Each tile can do 1000 by 1000 matrix products and within a few microseconds. Along with the analog matrix engine, Mythic equipped each tile with conventional SRAM for temporary data storage, a RISC-V processor, and a fast vector DSP for additional non-MAC operations such as AveragePool and MaxPool. Those are designed to allow support for pooling, complex activation functions, tensor manipulation, and higher precision convolutions if needed.
Mythic uses RISC-V cores instead of licensing MIPS or Arm cores due to licensing costs and customization abilities.
Supporting up to 120 million parameters per chip means there are around 120 tiles in total or a grid of about 11 by 10 (the exact layout was not disclosed). The tiles incorporate a router which is used to interlink the neighboring tiles using a network-on-chip. In the future, we can probably expect Mythic to offer chips with varying grid sizes.
The use of analog along with embedded flash is intended to substantially reduce the power consumption. Mythic is claiming that their IPUs perform at about 0.5 pJ/MAC operation. This value is given for a typical application such as ResNet-50 running at a batch size of 1 and have said that the value is fairly application-agnostic. By the way, this advertised value includes everything – the analog compute and storage, PCIe port and I/O, and the rest of the digital logic.
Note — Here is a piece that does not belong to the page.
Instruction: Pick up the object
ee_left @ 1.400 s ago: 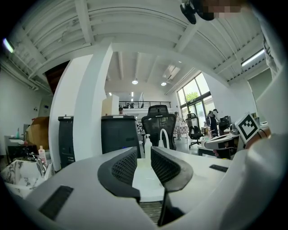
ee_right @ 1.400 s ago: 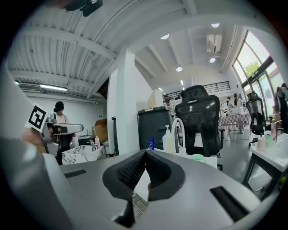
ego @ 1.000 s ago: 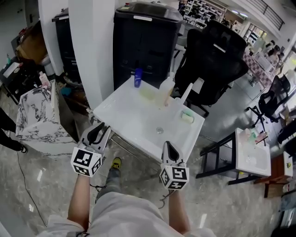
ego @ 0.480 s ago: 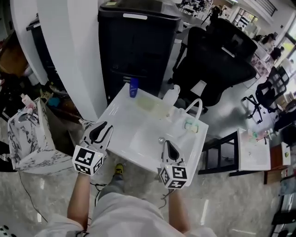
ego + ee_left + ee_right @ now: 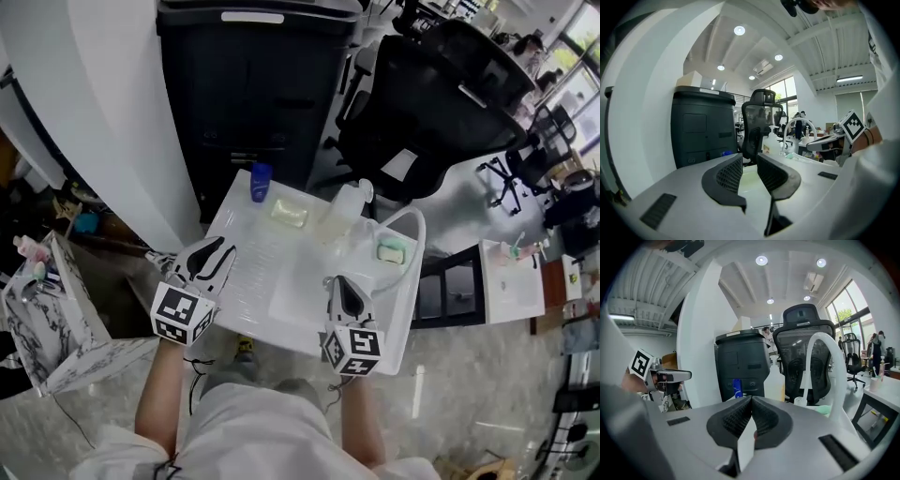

0.5 pJ/MAC gives you roughly 500 mW per teraMAC. In total, each chip can deliver a peak compute performance on the order of a few 10s TMAC/S and at around 5 Watts of power.
The numbers are impressive considering they also include the ADC/DAC. A number of key industry individuals, including Bill Dally from Nvidia, have been fairly vocal about analog compute. The biggest criticism is that the conversion from/to analog will consume much of the power efficiency. We got to ask about it at the AI Hardware Summit. “I would say the answer [to if the ADC/DAC dominate the power consumption] is yes – if you use conventional DAC/ADC designs. One of the biggest secret sauce at Mythic is the very unique architectures we designed for those two components that let us pack 10s of 1000s of them on-chip and have a whole chip run at just a couple Watts of power,” Henry said.
Mythic is planning a wide range of products. But having the entire model on-chip does have its limitations not found in classical architectures such as an upper bound on the model size. With a more traditional approach that uses a large pool of system memory, there is no real limit on the model size, though the bigger the model the more data movement is required and ultimately the lower the performance. To address this, Mythic IPUs can be stitched together in order to support massive models.
The simplest product is the Mythic IPU x1 which is a single IPU M.2 PCIe x4 inference card, very similar to Intel’s NNP I-1000. We were able to check out some of the early reference boards awaiting the IPUs.
Mythic also plans a number of large boards. The Mythic IPU x4 will offer four IPUs using an HHHL (half-height, half-length) card.
Finally, there is also the Mythic IPU x16 which is FHFL (full-height, full-length) version with 16 IPUs. This one should be able to offer capacity for models of up to around 1.5 billion parameters or alternatively a number of smaller, but still very large models. The large capacity is important due to the inability to reprogram the chip quickly so applications should remain fixed.
“I am happy to say that we have passed the R&D phase and we are actually in the process of bringing up engineering samples, “ Henry said. Since the company intends to start shipping by the end of the year, we expect more news in the coming months.